“People don’t need more stuff for the sake of more stuff,” says UK industrial designer Benjamin Hubert in his matter-of-fact tone. The sentiment clearly articulates the motivation behind his work. Drawing on various natural and found materials, wastage is not in Hubert’s professional vocabulary.
At only 27 years of age, Hubert has forged a reputation as one of the UK’s leading industrial designers. His furniture and lighting designs take inspiration from raw materials and an awareness of the links between product, process and craftsmen. In his short but prolific career, he has won several prestigious awards including the British Design Awards Design of the Year 2010 and EDIDA International Young Designer of the Year 2010.
In Australia for the first time as a guest of Great Dane, whose Danish and Scandinavian furniture showroom aligns seamlessly with the simple but innovative, clean-cut lines of Hubert’s pieces (which they also stock), Hubert is imparting knowledge and workshopping ideas with emerging designers keen to gain insight into his process and career. Having just completed a stint in Sydney as guest of honour at Saturday in Design – which included conduction a public lecture at University of Technology, Sydney and judging young designers as part of the event’s Launchpad competition – Hubert will be in Melbourne for a panel discussion at BMW Edge on Wednesday this week, alongside Great Dane, RMIT and Broadsheet.
Hubert’s take on his career success is typically disarming. “It’s no real secret,” he offers. “Just time, hard work, being creative and bloody mindedness really.

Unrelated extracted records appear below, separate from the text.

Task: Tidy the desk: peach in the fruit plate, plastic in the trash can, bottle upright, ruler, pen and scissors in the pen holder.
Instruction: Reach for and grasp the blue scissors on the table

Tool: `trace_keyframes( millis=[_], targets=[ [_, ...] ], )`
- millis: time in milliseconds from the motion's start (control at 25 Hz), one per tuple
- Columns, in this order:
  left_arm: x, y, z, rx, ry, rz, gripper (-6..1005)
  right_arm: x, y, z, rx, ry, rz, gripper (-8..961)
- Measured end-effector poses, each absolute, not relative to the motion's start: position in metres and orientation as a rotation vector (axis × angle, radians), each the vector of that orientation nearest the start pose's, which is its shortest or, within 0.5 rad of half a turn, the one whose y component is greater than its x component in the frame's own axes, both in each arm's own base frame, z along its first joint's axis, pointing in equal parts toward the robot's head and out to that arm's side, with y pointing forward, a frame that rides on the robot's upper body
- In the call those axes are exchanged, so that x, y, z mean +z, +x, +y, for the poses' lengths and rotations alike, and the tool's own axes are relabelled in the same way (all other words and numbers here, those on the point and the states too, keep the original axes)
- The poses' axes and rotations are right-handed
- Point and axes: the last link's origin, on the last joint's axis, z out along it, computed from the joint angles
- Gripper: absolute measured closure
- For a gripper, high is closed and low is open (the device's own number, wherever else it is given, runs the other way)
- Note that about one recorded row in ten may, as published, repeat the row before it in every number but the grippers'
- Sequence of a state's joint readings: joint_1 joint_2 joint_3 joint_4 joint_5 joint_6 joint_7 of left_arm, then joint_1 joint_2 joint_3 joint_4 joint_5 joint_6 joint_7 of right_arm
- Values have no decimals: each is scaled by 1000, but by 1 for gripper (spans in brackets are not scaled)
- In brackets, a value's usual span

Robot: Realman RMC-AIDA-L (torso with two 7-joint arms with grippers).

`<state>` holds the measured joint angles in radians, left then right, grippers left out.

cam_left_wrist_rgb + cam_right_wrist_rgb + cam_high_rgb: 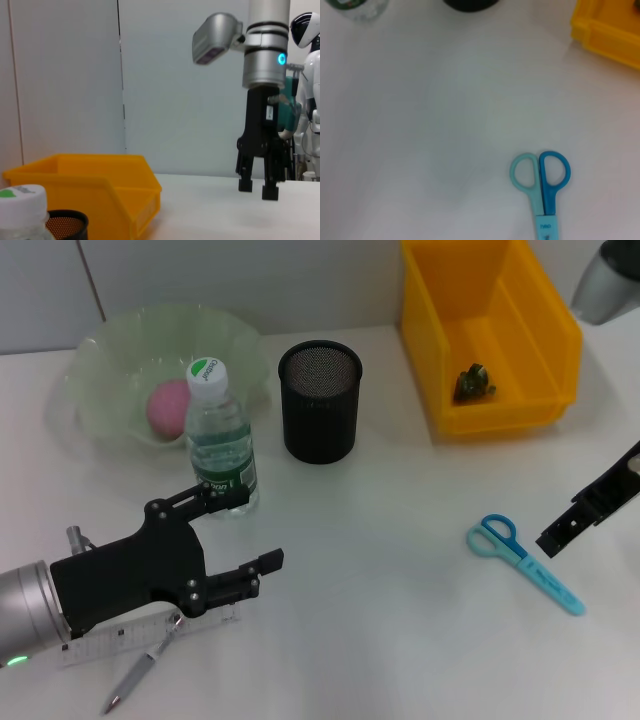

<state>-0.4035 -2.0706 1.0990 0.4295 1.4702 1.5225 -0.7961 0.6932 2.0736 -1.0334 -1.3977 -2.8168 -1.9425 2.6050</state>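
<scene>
Left tool (235, 532) open beside upright bottle (222, 440)

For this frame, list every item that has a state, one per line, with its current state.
Bottle: upright, capped.
Peach: in the fruit plate.
Pen holder: upright, looks empty.
Trash can: holds a dark crumpled piece.
Scissors: closed, flat on the desk.
Ruler: flat on the desk, under the left tool.
Pen: lying beside the ruler.
Left tool: open, empty.
Right tool: open, empty, above the desk.
</scene>
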Motion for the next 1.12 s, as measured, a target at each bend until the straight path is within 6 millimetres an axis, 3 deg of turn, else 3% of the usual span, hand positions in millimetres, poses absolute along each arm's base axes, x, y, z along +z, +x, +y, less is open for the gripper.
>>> trace_keyframes(
  millis=[440, 1120],
  targets=[
    [-49, -264, 285, -911, -2644, -176, 213, 42, 214, 354, -801, -2371, 1298, 122],
    [-51, -265, 284, -907, -2656, -183, 213, 15, 219, 361, -849, -2375, 1234, 126]
  ],
)
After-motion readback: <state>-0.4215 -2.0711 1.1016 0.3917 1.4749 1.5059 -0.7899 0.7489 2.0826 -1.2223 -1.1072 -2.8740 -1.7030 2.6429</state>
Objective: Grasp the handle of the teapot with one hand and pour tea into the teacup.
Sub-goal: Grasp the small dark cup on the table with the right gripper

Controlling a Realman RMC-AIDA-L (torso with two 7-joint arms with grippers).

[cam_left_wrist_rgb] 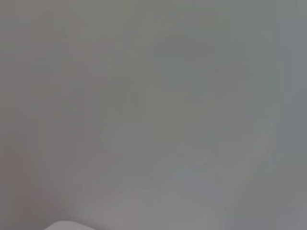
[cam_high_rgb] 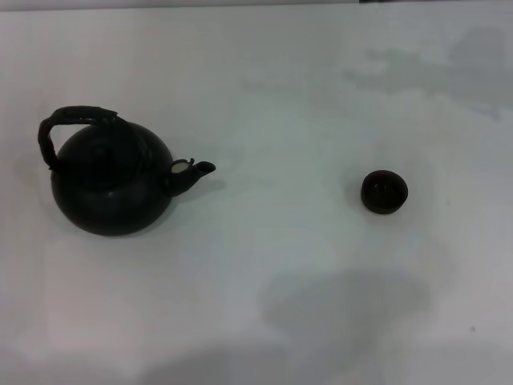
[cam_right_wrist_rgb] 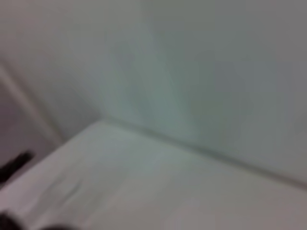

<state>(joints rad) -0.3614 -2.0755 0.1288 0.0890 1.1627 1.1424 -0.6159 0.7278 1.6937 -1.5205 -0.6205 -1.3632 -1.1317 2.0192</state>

“I worked for some really big multinational brands making things like consumer electronics before I stared making my own stuff,” he continues. “But I wanted to make stuff that can be kept for a long time; a phone devalues very quickly these days.”
Materials are key to Hubert’s work. “The materials are the reason I do it”, he says. “It’s almost a reaction to the other places I worked at before. I like to use natural materials, often in combination with manmade materials, but it is the involvement and hands-on approach that excites me.”

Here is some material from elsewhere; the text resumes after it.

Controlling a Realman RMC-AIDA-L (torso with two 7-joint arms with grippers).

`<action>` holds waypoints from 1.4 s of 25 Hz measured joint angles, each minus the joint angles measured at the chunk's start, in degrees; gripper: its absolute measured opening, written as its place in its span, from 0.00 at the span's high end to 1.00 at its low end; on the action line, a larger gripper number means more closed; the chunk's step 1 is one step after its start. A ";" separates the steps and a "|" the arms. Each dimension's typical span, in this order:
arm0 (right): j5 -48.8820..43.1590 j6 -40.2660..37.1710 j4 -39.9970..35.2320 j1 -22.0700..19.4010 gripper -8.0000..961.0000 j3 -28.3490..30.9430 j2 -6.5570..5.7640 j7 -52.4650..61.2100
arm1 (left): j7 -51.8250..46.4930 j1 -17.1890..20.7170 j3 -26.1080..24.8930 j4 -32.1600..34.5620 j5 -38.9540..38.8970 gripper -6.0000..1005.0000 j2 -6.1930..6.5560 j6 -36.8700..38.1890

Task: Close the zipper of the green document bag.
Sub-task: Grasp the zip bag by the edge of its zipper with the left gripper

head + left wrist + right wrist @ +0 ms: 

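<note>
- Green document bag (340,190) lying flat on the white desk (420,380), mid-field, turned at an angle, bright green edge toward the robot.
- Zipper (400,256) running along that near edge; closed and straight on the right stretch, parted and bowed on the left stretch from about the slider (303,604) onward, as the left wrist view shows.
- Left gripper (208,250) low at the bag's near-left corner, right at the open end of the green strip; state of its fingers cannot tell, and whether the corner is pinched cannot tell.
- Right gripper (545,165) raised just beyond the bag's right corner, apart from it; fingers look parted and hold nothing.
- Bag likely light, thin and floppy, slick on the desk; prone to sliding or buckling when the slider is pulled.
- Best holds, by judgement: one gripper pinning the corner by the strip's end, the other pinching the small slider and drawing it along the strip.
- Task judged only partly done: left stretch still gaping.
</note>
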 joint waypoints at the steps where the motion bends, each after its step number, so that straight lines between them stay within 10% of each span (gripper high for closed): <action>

Using materials such as cork, concrete and clay for lighting, and felt, metal and timber in furniture, Hubert is something of a forager. “I collect these things from different sources. Some online, from architects and in factories in developing parts of London,” he says.
That said, materials don’t inspire works on their own. “There needs to be a reason for [the item] to be used,” says Hubert. “I create things that are functional, usable and simple. I think particularly now, people want things to last a long time. If you make things with solely a stylist approach, you are not really doing things right for the times we live in.”
Chatting over the phone, it’s hard not to be impressed by Hubert’s manner. He speaks with clarity and resolve about his vision and is comfortable with his processes and motivations, respecting other people’s work but taking his own initiative. This propensity is reiterated in the mission statement on his website: Materials Driven. Process Led. Industrial Design.
“I think it’s really important to justify why you’ve done things,” says Hubert. “If you can’t do that, I think you need to question why you’re doing it in the first place.”
Benjamin Hubert speaks at BMW Edge, Federation Square on Wednesday August 24 at 6pm for Design: From Concept to Consumer with Great Dane, RMIT and Broadsheet.